Hecho en México es un ejercicio de impudicia mediática. Los medios, de por sí, han alcanzado por ellos mismos un nivel donde se confunden ruido y pornografía. La pantalla siempre ha sido eso, de por sí, una pantalla; pero el modo de hacer, es decir, el performance de las figuras mediáticas ha trascendido toda impostura para afirmarse como una realidad relativa vivida en un plano alternativo de conciencia donde supervivencia y supremacía se confunden. Se sonríe a cámara sin saber si es una cámara o una pistola. Lo que vaya uno a decir es lo que menos importa. Si cumple con las expectativas que se tienen para este fresco general que se vende como una ventana al quehacer cultural (que, en gran medida, no va mucho más del quehacer musical) es un testimonial de la inteligencia pop domesticada y sometida de este país. Hay sus excepciones. Estoy seguro que Alejandro Fernández –híbrido glam-ranchero, baluarte sincrético del nuevo siglo mexicano– puede hacer lo que se le dé la gana mientras no lo apañen los paparazzi. Es lo más cercano que tenemos a una superstar y no tiene necesidad pero adorna el cartel de la peli, cual adalid apocalíptico de videojuego, para embaucar incautos con sus cinco minutos a cuadro.

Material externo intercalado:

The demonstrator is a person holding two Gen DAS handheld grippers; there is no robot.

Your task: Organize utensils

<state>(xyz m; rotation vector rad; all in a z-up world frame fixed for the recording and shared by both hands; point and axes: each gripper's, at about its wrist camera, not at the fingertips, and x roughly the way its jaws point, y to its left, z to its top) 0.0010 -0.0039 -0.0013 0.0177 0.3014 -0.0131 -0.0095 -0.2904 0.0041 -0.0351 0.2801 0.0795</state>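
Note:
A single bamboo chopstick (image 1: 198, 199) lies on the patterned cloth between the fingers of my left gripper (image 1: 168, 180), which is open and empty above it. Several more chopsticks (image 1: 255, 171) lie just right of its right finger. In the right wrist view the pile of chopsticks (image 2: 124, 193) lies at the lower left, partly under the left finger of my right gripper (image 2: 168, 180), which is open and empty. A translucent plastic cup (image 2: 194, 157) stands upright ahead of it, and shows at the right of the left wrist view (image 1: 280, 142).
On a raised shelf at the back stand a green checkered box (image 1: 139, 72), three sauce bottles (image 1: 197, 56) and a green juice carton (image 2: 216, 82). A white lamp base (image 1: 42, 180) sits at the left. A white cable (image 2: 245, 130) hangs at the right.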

Se trata de una fórmula probada, contrapunto de formas y contenidos (visuales y sonoros) que se tiende en un desfile de temas y motivos nacionales. La misión le fue encomendada a Duncan Bridgeman, quien ha tenido una carrera en la industria cinematográfica a salto de mata entre la realización y la música. Dirigió, al limón con Jamie Catto, el documental 1 Giant Leap (2002), paseo multicultural (veinticinco locaciones en veinte países) con la aparición a cuadro de intérpretes como Brian Eno, Michael Stipe, Neneh Cherry y Robbie Williams, además de una lista de testimoniales variopintos que incluyen a Kurt Vonnegut Jr. y Dennis Hopper. La versión mexicana deja ver, nada más en la lista de figurantes, un aproximado o equivalente hecho con el talento nacional, excluido el mainstream (insisto, Alejandro Fernández está más allá del bien y el mal). No creo que haya parangón posible entre Kurt Vonnegut Jr, y Juan Villoro, ni entre Dennis Hopper y Daniel Giménez Cacho, pero, hay que trabajar con lo que se tiene.
Lynn Fainchtein era la mejor candidata a convertirse en la productora de este documental mágico-místico-musical (y bueno, todo se dice fácil en perspectiva). Debutó en la industria como supervisora musical con Amores perros (2000) para luego seguirla por casi veinte años en esas lides. Sabe su negocio, tiene los conectes, era solo cosa de hacer llamadas y correr la voz. Todo aquel que tuviera algo que cantar o algo que decir fue puesto frente a la cámara, igualados (el término es paradójico, dado el sentido justiciero de los gringos y el resentimiento clasista chilango) frente a la cámara: Julieta Venegas y Gloria Trevi, Los Tucanes de Tijuana y Molotov. Trascendidos como santos, las figuras consagradas y los nuevos valores son reunidos para cantarse a sí mismos, para cantar sus raíces de arrabal clasemediero y sus tradiciones de supermercado, para cantar un México vuelto a encontrar, perdido durante los últimos doce años quién sabe dónde. ¿Lo habrán sabido los Tacubos antes de prestarse a figurar como vedettes sobrepuestas en un collage de luz y sonido que emula, discordante, el fervor patrio que nos transmitió por décadas Cantinflas y “La Bikina”? No sé si pensar que la ausencia de figuras como Gael García Bernal o Saúl Hernández se haya debido a una falta de disponibilidad o de disposición. Los diez segundos que le dieron a Sergio González Rodríguez, (autor de Huesos en el desierto, 2006, sobre las muertas de Ciudad Juárez) solo sirven para declarar su pesimismo; pero también son elocuentes al respecto del tiempo que tienes en pantalla cuando te muestras entusiasta al respecto del futuro de México: pensamiento positivo puro, pues.
Vistos, al final, los nombres de los productores ejecutivos (Emilio Azcárraga y Bernardo Gómez) viene la pregunta de por qué se cobra la entrada a un espectáculo que es propaganda vil. El medio es el mensaje. No se podía transmitir en horario estelar así nada más, había que cobrar su cualidad de producto alternativo. Es como el fútbol, un pago por evento, un privilegio que todavía existe y seguirá existiendo. Según se puede sentir por las risas y complacencia del público en la sala del cine, es un estado de las cosas (casi, casi el regreso de Quetzalcóatl) recobrado como idiosincrasia.